═════ Materials provided ═════
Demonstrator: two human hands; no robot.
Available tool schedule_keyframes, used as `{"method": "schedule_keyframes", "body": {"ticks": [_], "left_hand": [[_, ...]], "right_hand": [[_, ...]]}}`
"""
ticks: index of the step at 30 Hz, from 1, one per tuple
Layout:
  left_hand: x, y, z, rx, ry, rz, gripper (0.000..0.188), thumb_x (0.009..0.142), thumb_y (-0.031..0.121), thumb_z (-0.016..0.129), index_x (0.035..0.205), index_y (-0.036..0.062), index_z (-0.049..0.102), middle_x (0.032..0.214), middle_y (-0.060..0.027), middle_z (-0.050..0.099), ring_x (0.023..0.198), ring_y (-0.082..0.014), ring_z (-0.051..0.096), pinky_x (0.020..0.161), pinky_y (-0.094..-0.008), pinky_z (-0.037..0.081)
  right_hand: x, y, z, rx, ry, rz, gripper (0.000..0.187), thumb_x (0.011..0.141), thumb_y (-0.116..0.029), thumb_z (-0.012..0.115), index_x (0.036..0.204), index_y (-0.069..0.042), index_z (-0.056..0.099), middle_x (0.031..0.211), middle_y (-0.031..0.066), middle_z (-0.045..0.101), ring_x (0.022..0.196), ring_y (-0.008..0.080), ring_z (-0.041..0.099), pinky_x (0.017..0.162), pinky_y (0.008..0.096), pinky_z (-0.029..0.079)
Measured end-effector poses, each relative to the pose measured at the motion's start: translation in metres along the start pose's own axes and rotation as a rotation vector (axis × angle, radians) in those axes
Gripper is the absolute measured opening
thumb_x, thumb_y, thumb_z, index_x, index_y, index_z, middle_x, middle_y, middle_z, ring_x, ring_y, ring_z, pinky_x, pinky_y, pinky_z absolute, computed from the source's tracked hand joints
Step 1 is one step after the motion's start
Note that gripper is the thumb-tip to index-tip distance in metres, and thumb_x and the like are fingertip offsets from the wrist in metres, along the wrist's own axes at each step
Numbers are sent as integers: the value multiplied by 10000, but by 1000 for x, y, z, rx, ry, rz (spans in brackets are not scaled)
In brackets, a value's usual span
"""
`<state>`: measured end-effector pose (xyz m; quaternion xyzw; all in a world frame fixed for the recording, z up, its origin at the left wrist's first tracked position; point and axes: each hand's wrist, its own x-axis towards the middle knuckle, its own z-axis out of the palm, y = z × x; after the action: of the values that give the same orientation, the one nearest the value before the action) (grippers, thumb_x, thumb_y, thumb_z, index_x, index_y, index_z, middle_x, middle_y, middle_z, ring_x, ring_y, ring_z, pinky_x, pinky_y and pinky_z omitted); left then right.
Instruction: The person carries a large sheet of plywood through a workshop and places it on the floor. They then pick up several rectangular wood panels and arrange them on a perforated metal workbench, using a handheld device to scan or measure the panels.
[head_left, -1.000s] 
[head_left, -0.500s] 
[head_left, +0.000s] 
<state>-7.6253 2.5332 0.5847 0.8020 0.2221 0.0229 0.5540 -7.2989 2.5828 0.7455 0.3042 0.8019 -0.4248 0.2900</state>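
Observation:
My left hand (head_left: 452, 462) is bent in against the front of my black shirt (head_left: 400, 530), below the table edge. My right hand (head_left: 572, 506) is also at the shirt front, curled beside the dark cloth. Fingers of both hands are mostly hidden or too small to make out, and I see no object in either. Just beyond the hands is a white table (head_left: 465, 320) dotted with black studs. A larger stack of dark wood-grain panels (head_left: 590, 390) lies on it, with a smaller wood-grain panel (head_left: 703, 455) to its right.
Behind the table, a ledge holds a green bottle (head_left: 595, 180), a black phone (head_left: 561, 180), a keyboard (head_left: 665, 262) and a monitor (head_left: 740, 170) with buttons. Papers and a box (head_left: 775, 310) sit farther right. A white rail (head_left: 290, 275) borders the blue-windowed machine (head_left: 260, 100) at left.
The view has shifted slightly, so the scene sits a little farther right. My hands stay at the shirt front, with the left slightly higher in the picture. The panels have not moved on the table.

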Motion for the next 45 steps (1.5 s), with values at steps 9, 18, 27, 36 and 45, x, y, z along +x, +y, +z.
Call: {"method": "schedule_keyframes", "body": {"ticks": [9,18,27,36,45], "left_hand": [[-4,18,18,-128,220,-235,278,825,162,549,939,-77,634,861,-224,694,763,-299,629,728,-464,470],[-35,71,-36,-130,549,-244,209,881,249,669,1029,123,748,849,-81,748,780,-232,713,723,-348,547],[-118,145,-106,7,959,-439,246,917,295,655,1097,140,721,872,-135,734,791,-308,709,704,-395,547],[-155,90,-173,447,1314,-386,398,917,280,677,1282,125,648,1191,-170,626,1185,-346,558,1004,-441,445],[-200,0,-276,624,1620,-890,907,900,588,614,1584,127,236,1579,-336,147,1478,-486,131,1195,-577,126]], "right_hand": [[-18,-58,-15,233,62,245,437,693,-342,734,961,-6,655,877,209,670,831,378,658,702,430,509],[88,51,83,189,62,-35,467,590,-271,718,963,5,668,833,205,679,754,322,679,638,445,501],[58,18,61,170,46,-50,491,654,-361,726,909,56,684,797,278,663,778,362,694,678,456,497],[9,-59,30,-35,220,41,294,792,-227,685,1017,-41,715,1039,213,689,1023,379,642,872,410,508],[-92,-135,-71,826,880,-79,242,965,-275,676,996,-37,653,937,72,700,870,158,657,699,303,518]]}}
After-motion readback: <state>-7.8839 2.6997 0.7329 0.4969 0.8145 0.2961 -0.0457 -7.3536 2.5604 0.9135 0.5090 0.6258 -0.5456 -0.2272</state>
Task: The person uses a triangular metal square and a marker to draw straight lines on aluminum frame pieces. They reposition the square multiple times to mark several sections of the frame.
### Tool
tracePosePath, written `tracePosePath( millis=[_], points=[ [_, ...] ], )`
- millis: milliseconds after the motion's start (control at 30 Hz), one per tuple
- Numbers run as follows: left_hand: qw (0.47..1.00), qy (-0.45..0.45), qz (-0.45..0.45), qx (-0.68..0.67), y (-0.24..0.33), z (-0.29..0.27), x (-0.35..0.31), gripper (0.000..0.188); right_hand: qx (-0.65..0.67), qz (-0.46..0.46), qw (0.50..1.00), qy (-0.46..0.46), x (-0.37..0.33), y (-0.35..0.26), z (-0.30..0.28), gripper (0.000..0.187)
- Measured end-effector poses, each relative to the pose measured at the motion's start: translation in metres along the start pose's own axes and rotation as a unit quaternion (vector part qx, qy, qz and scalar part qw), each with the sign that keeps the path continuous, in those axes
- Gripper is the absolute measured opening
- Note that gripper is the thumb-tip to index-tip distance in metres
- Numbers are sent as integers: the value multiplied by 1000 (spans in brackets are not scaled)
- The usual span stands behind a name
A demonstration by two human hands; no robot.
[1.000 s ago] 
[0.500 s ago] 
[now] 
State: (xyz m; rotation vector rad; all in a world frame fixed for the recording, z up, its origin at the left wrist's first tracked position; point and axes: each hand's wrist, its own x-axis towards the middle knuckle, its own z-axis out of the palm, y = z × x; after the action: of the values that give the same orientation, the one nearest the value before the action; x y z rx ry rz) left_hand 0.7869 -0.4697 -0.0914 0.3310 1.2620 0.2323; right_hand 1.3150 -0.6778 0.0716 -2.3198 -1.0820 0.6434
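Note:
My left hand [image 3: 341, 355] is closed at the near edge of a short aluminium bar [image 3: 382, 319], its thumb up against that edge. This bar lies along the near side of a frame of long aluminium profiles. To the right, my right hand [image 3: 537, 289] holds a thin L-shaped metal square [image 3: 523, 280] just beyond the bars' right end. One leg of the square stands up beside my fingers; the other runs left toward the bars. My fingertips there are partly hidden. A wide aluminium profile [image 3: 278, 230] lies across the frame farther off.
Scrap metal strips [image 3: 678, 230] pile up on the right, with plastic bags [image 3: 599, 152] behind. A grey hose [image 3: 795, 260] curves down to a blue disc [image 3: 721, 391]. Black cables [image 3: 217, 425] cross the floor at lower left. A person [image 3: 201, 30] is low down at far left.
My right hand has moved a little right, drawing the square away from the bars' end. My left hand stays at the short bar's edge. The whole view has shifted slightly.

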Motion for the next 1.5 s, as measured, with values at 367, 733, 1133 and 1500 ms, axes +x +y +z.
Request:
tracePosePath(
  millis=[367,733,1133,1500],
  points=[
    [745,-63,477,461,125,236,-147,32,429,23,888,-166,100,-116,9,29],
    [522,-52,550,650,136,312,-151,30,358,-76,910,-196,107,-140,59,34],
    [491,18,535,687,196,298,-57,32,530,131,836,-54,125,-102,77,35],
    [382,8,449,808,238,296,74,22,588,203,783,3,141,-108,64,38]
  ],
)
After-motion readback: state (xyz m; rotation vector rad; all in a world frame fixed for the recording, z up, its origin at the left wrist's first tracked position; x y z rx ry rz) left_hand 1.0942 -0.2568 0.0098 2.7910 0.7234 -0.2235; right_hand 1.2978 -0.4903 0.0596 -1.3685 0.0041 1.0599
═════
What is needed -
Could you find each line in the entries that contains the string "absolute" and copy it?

Answer to the problem -
Gripper is the absolute measured opening
thumb_x, thumb_y, thumb_z, index_x, index_y, index_z, middle_x, middle_y, middle_z, ring_x, ring_y, ring_z, pinky_x, pinky_y, pinky_z absolute, computed from the source's tracked hand joints
- Gripper is the absolute measured opening

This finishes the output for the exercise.